## What needs to be done
Print the lines below word for word, beginning with the first and ending with the line that holds "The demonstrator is", and skip every picture.

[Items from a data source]
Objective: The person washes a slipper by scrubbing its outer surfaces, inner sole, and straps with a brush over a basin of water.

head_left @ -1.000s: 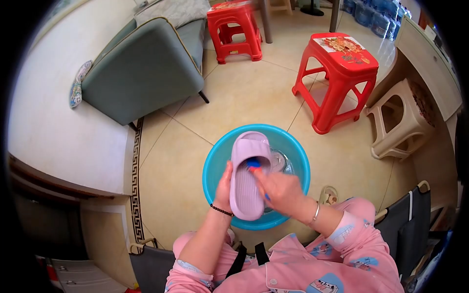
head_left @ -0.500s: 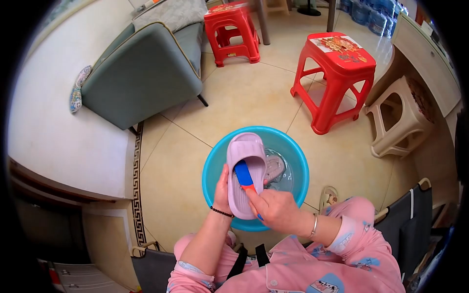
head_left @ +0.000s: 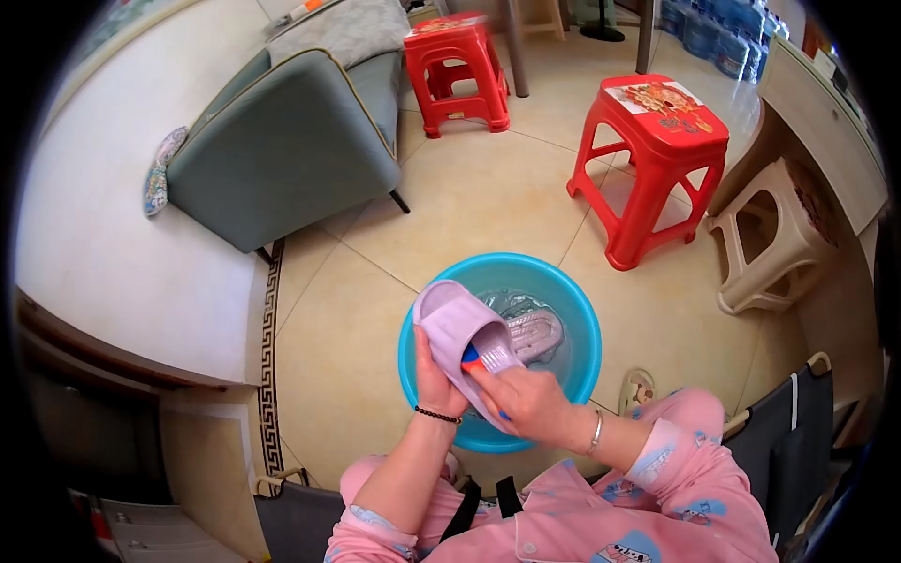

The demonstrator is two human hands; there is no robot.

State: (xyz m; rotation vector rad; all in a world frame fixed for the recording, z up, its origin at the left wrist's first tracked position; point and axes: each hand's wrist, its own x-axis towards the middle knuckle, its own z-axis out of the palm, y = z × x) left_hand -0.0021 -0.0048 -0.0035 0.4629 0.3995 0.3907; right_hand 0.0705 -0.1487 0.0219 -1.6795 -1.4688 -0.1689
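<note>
A lilac slipper (head_left: 451, 316) is tilted over a turquoise basin (head_left: 589, 394), its toe end pointing up and left. My left hand (head_left: 437, 377) grips the slipper's left edge from the side. Closed round the handle of a blue and orange brush (head_left: 471, 357) is my right hand (head_left: 532, 402); the brush head sits inside the slipper, partly hidden under the strap. A second slipper (head_left: 537, 335) lies in the water in the basin, to the right of the held one.
Two red stools (head_left: 648, 159) (head_left: 456, 80) stand on the tiled floor beyond the basin. A grey-green armchair (head_left: 282, 150) is at the left, a beige stool (head_left: 774, 235) at the right. Near my right knee is a light slipper (head_left: 637, 388).
The held slipper has turned, its toe end swinging left and its sole leaning over. The brush head has gone further under the strap. More of the slipper in the basin shows.
</note>
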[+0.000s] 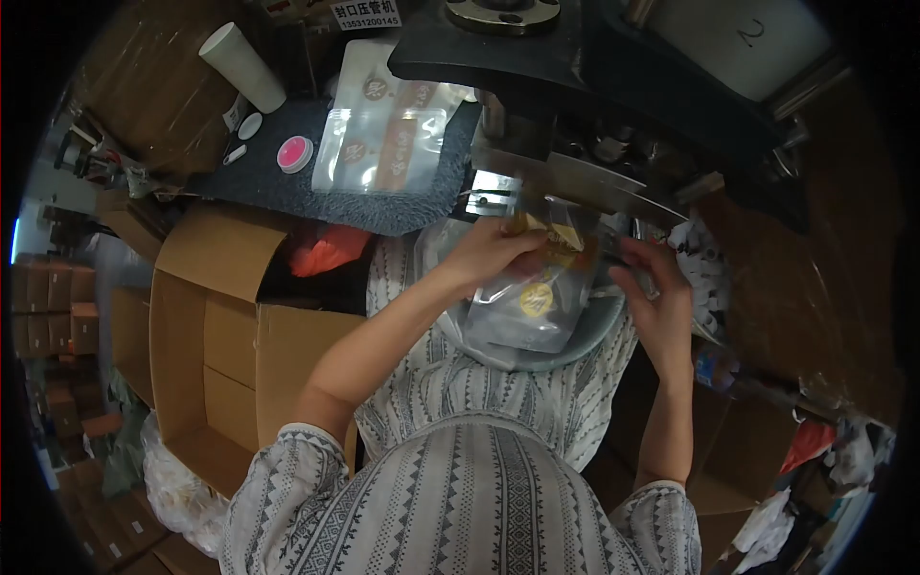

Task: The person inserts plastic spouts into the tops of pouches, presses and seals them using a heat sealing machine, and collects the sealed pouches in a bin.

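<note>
My left hand [503,251] is closed on a clear plastic pouch [532,326] with a yellow round print, in front of the dark press machine [498,67]. Gold-coloured print shows near the pouch's upper part, partly behind my fingers. My right hand [659,292] is just right of the pouch, thumb and fingers curved and apart. Something clear shows by its fingers, too blurred to name. Under the pouch, a pale basin [575,355] rests on my lap with more clear plastic in it.
Flat printed pouches [379,144] lie on a blue-grey towel [407,211], beside a pink-filled round tub [295,153] and a white cylinder [241,67]. An open cardboard box [206,335] stands at my left. White items [704,278] are heaped to the right of my right hand.
</note>
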Demonstrator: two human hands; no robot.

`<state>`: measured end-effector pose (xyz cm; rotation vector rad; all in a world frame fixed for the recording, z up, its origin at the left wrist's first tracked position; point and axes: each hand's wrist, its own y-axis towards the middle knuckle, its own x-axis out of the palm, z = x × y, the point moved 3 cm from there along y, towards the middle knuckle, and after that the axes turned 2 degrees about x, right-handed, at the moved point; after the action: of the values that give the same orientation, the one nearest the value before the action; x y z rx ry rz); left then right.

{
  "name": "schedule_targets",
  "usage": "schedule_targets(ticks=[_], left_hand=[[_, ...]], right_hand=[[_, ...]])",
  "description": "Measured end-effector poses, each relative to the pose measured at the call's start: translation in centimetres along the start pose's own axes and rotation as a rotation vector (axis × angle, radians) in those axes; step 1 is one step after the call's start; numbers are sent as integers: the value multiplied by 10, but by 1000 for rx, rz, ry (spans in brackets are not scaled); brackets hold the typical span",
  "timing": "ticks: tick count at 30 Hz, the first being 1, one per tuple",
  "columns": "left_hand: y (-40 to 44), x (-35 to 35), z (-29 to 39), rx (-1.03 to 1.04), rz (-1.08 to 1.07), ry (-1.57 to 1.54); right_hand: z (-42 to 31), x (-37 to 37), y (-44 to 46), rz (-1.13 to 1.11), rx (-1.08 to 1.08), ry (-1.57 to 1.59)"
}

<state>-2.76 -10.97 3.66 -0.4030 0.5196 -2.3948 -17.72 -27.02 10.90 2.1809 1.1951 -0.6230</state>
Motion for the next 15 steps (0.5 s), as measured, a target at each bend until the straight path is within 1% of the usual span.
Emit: schedule_targets(ticks=[1,3,4,6,7,8,9,10,11,12,13,15], left_hand=[[-1,0,-1,1,-2,1],[-5,0,-2,41,-40,5],[-9,-7,1,40,-41,6],[-18,-40,22,163,-52,178],[-18,-69,36,285,148,257],[-18,-105,50,402,349,332],[-14,-149,61,562,603,739],[-7,-184,63,714,857,1153],[2,-205,52,718,859,1153],[15,-222,38,570,883,1323],[21,-225,34,412,902,1486],[21,-212,20,434,927,1438]], right_hand=[[4,-5,-3,2,1,-1],[17,-14,-9,77,198,132],[18,-18,-13,78,200,133],[18,-33,-17,93,260,52],[18,-43,-20,98,257,48],[19,-55,-25,147,246,-105],[23,-66,-27,193,234,-255],[33,-74,-27,195,231,-255],[50,-79,-29,126,334,-429],[62,-80,-31,58,438,-603],[63,-76,-30,63,438,-602],[67,-62,-22,-24,421,-522]])
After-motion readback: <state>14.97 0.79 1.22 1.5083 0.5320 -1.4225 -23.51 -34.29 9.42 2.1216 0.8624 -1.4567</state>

## Result of this task
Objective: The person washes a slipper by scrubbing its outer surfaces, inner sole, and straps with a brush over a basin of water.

head_left @ -1.000s: 
head_left @ -0.500s: 
head_left @ +0.000s: 

The demonstrator is two human hands; there is no robot.

No additional work is needed on this exercise.